Corporate Foolery and the Abilene Paradox

…or, a little bit about how I see myself…

I can’t remember the context now, but a little while ago I picked up the following tweet from Pete Mitton:

The Abilene Paradox? So what’s that when it’s at home, then?

The Abilene Paradox is a phenomenon in which the limits of a particular situation seems to force a group of people to act in a way that is the opposite of what they actually want. This situation can occur when groups continue with misguided activities which no group member desires because no member is willing to raise objections, or displease the others.

The paradox was introduced and illustrated by means of the following anecdote, recounted in an article from 1974 – “The abilene paradox: The management of agreement” by Jerry Harvey [doi:10.1016/0090-2616(74)90005-9]:

On a hot afternoon visiting in Coleman, Texas, the family is comfortably playing dominoes on a porch, until the father-in-law suggests that they take a trip to Abilene [53 miles north] for dinner.

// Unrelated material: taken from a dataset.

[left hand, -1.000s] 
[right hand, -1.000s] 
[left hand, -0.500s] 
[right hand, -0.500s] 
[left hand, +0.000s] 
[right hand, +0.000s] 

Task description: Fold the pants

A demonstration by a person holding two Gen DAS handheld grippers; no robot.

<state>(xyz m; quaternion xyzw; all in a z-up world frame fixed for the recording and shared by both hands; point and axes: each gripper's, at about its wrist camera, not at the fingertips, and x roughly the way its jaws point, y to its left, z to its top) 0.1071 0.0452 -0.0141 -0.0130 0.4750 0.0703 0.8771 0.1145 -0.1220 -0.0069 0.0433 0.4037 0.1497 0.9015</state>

The wife says, “Sounds like a great idea.” The husband, despite having reservations because the drive is long and hot, thinks that his preferences must be out-of-step with the group and says, “Sounds good to me. I just hope your mother wants to go.” The mother-in-law then says, “Of course I want to go. I haven’t been to Abilene in a long time.”
The drive is hot, dusty, and long. When they arrive at the cafeteria, the food is as bad as the drive. They arrive back home four hours later, exhausted.
One of them dishonestly says, “It was a great trip, wasn’t it.” The mother-in-law says that, actually, she would rather have stayed home, but went along since the other three were so enthusiastic. The husband says, “I wasn’t delighted to be doing what we were doing. I only went to satisfy the rest of you.” The wife says, “I just went along to keep you happy. I would have had to be crazy to want to go out in the heat like that.” The father-in-law then says that he only suggested it because he thought the others might be bored.
The group sits back, perplexed that they together decided to take a trip which none of them wanted. They each would have preferred to sit comfortably, but did not admit to it when they still had time to enjoy the afternoon.

Hence the need for the “corporate fool”, a role I aspire to…;-)

the curious double-act of king and fool, master and servant, substance and shadow, may thus be seen as a universal, symbolic expression of the antithesis lying at the heart of of the autocratic state between the forces of order and disorder, of structured authority and incipient anarchy, in which the conditional nature of the fool’s licence (‘so far but not further’) gives reassurance that ultimately order will prevail. The fool, though constrained, continually threatens to break free in pushing to its limits whatever freedom he is given. He is the trickster of myth in an historical strait-jacket from which he is forever struggling to escape. And if the king, the dominant partner, sets the tone of their exchanges and the fool has everything to gain from a willing acceptance of his subservient role, his participation can never be forced. If, for whatever reason, he should come to feel that his master has reneged on the unwritten contract between them (the rules of the game), it is always open to him to refuse to play, however costly to himself the refusal might prove to be. He thus retains – and needs to retain if he is to achieve the full potential of his role – a degree of independence. Like the actor on stage in a live performance, success is inevitably accompanied by the possibility of failure. …
But there was a danger on both sides of this balancing act. If the fool risked going too far in his banter and tricks, the king was also vulnerable to the fool’s abuse of the licence he was given. [“Fools and Jesters at the English Court“, J Southworth, p3.]

See also: OMG…There are spies everywhere sabotaging our organizations!!, which reveals some tricks about how to destroy your organisation from within (“General Interference with Organizations and Production”), via the uncompromising OSS Simple Sabotage Manual [Declassified] (PDF).

I once started putting together an “anti-training” course based around this sort of thing, called “Thinking Inside the Box”. It’s a shame I never blogged the notes – all that knowledge is lost, now ;-)

Other sources of profound unwisdom: Dilbert, xkcd, Noise to Signal.